Pouco tempo depois, o xerife local chegou ao local do acidente, e ficou surpreso quando ele observou a aeronave – o calor do pouso forçado, combinado com o escape do motor a jato ainda em marcha lenta, derreteu a neve que permitiu que a aeronave começam a mover-se. Tendo em contato com a base aérea, foi informado de que ele deveria simplesmente permitir que o jato de ficar sem combustível, o que ocorreu uma hora e quarenta e cinco minutos depois, sem mais incidentes. Uma equipe de recuperação da Base Aérea de McClellan chegou ao local e começou a desmontar a aeronave, a remoção de suas asas para o transporte a bordo de um carro plana ferrovia. O dano à aeronave era mínima; de fato, um oficial na equipe de recuperação é relatado para ter afirmado que estavam lá menos danos ele teria simplesmente voou a aeronave para fora do campo.

Texto Original:

History

This individual F-106A Delta Dart was manufactured by Convair, later part of General Dynamics, during 1958, and received the tail number 58-0787. Serving with the 71st Fighter-Interceptor Squadron based at Malmstrom Air Force Base adjacent to Great Falls, Montana, a routine training flight, conducting aerial combat maneuvers, on February 2, 1970 ended when the aircraft entered a flat spin. The pilot, Gary Foust, attempted to recover, including the desperation move of deploying the aircraft’s drag chute;[2] but recovery proved to be impossible, and Foust fired his ejection seat and escaped the stricken aircraft at an altitude of 15,000 feet (4,600 m).

The reduction in weight and change in center of gravity caused by the removal of Foust and the ejection seat caused the aircraft, trimmed for takeoff and with the throttle at idle, to successfully recover itself from the spin.[4] One of the other pilots on the mission is reported to have radioed Foust during his descent under his parachute that “you’d better get back in it!”.[2] Foust watched incredulously as the now-pilotless aircraft descended and skidded to a halt in a farmer’s field near Big Sandy, Montana. Foust drifted into the nearby mountains; he was later rescued by local residents using snowmobiles.

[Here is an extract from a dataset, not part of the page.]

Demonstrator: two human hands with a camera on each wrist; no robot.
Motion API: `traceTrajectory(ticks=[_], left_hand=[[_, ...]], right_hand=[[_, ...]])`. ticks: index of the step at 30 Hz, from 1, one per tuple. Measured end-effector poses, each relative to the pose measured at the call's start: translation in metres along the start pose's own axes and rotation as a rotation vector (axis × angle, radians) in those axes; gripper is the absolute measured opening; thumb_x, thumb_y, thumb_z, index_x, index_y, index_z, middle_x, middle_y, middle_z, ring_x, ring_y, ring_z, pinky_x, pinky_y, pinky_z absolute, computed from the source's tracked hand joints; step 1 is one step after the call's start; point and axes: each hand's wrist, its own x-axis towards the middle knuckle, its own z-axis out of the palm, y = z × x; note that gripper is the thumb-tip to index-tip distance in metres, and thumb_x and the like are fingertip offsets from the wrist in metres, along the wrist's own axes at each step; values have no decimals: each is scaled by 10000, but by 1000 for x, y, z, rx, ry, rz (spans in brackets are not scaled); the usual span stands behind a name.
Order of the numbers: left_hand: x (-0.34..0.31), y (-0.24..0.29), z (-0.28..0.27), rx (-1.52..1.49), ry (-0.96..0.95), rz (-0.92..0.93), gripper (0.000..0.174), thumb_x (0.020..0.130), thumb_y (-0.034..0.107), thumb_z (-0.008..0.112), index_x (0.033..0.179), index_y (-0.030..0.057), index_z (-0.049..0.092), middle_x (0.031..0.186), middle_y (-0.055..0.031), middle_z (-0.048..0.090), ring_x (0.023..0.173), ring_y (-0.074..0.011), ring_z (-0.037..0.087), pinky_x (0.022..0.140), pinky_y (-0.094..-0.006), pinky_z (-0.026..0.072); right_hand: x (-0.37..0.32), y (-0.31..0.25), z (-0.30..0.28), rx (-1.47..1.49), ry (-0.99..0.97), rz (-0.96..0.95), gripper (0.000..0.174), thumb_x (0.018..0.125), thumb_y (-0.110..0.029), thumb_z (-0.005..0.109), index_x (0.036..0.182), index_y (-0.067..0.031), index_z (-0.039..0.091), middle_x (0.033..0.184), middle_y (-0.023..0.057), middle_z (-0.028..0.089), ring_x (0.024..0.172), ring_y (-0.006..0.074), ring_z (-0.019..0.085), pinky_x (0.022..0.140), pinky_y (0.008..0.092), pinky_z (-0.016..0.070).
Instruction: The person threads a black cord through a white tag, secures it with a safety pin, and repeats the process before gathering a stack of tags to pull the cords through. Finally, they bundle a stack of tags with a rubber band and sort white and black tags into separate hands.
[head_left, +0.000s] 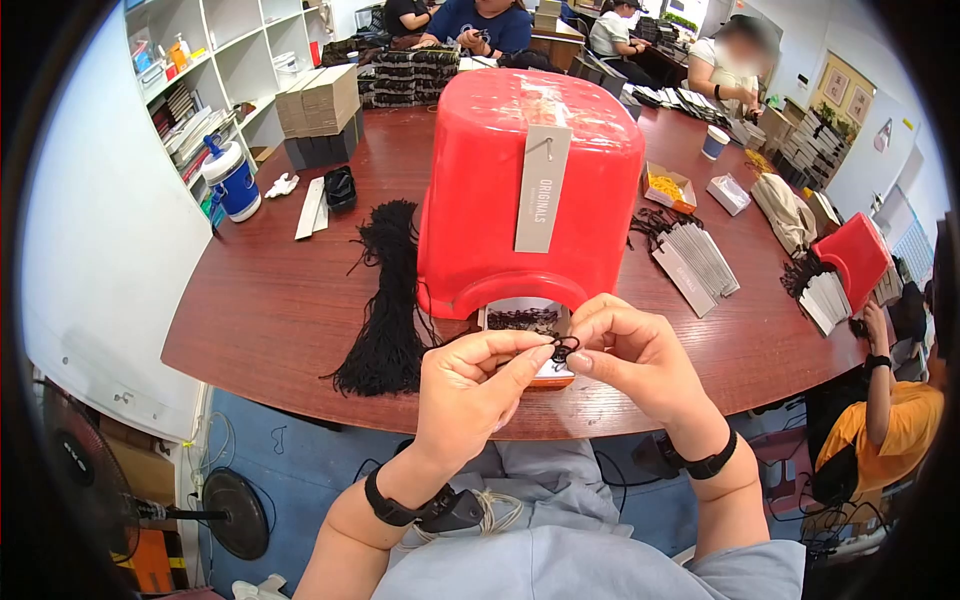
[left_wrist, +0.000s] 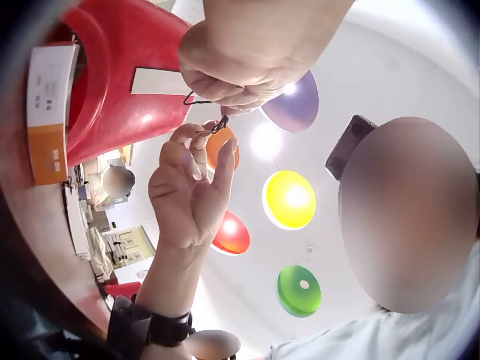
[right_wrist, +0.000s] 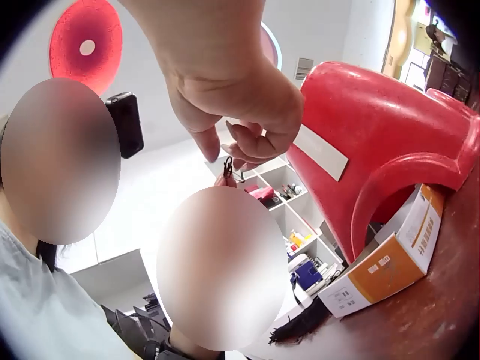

Shortly thereafter, the local sheriff arrived at the scene of the crash, and was surprised when he observed the aircraft – the heat of the crash landing, combined with the exhaust from the still-idling jet engine, melted the snow which allowed the aircraft to start to move. Having contacted the air base, he was informed that he should simply allow the jet to run out of fuel, which occurred an hour and forty-five minutes later without further incident. A recovery crew from McClellan Air Force Base arrived on the scene and began to dismantle the aircraft, removing its wings for transport aboard a railroad flat car. The damage to the aircraft was minimal; indeed, one officer on the recovery crew is reported to have stated that were there any less damage he would have simply flown the aircraft out of the field.

Preservation

The aircraft at the National Museum of the United States Air Force.

Following its misadventure, the “Cornfield Bomber” was repaired and returned to service, operating with the 49th Fighter-Interceptor Squadron, the final USAF unit to operate the F-106.[2] Upon its retirement, it was presented to the National Museum of the United States Air Force, where it remains on display.